Забалуев спросил, где Дарья Николаевна собирается работать, но она и сама толком еще не знала об этом. Конечно, ей хотелось бы в своем районе: легче, когда кругом — знакомые люди.

— Отдохнуть тебе надо, — посоветовал Сергей Макарович.

— Не до отдыха мне… Без семьи осталась… — Векшина вздохнула. — С мужем служили вместе в добровольческой дивизии, правда — в разных полках. Его — в первом бою. В голову… Я сама ему глаза прикрыла… Похоронила под большой елкой… А сын — без вести… Может, бывшие союзники в лагере держат, запугивают?.. Может, обманом уже за океан увезли?.. Всякие думы в голову лезут. Хотя и знаю, что не такой он у меня. Вырвался бы домой… Вот так и живу. Об отдыхе даже думать боюсь. Мне бы теперь такую работу, чтобы минуты не было свободной. Чем больше дел, тем меньше дум о прошлом… — Вскинула голову. — Ну, ладно. Увидимся…

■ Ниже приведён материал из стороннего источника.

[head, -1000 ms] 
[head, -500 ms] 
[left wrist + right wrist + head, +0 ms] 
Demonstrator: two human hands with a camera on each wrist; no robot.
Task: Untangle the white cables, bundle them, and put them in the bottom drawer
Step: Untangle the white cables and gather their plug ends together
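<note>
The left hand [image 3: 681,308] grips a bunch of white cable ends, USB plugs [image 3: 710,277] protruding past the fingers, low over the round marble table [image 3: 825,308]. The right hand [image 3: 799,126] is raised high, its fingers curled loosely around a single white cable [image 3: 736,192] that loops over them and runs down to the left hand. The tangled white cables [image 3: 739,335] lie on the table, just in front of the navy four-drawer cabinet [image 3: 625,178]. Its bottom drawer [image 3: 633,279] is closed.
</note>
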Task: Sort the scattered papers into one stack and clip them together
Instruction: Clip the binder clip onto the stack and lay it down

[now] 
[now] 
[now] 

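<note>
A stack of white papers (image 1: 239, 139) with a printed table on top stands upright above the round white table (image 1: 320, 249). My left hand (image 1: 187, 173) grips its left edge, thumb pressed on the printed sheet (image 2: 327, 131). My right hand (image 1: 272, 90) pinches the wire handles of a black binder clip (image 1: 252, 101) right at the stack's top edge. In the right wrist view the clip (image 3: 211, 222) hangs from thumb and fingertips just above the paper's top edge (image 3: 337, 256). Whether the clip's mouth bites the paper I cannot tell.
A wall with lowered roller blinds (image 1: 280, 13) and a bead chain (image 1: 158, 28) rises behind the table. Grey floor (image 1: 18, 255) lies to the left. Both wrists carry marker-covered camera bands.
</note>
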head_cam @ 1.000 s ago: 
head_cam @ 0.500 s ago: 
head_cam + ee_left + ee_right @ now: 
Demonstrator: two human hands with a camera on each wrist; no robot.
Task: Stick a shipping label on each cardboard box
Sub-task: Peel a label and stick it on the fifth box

Забалуев первым двинулся в кабинет секретаря. Прошагав мимо длинного стола для заседаний в глубину комнаты, где в просторном жестком кресле сидел бледный, сухолицый человек в зеленовато-сером френче, какие часто можно было видеть на партийных работниках лет двадцать пять назад, Забалуев плотно уселся на стул, широко расставив ноги и упершись в них кулаками. Павел Прохорович прошел по другую сторону стола и, остановившись, по военной привычке стукнул пятками промороженных валенок.

— Садись, — пригласил Неустроев, запомнивший его с первой встречи, когда принимал на партийный учет; достав портсигар, предложил папиросу Забалуеву, взял себе, а на Шарова махнул рукой. — Ты, знаю, не куришь.

Закурив, Неустроев запрокинул голову, выпустил дым в потолок, еще и еще раз. Его жилистая длинная шея напомнила Шарову гусака, стоящего на страже отдыхающей стаи. Острый подбородок торчал, как клюв.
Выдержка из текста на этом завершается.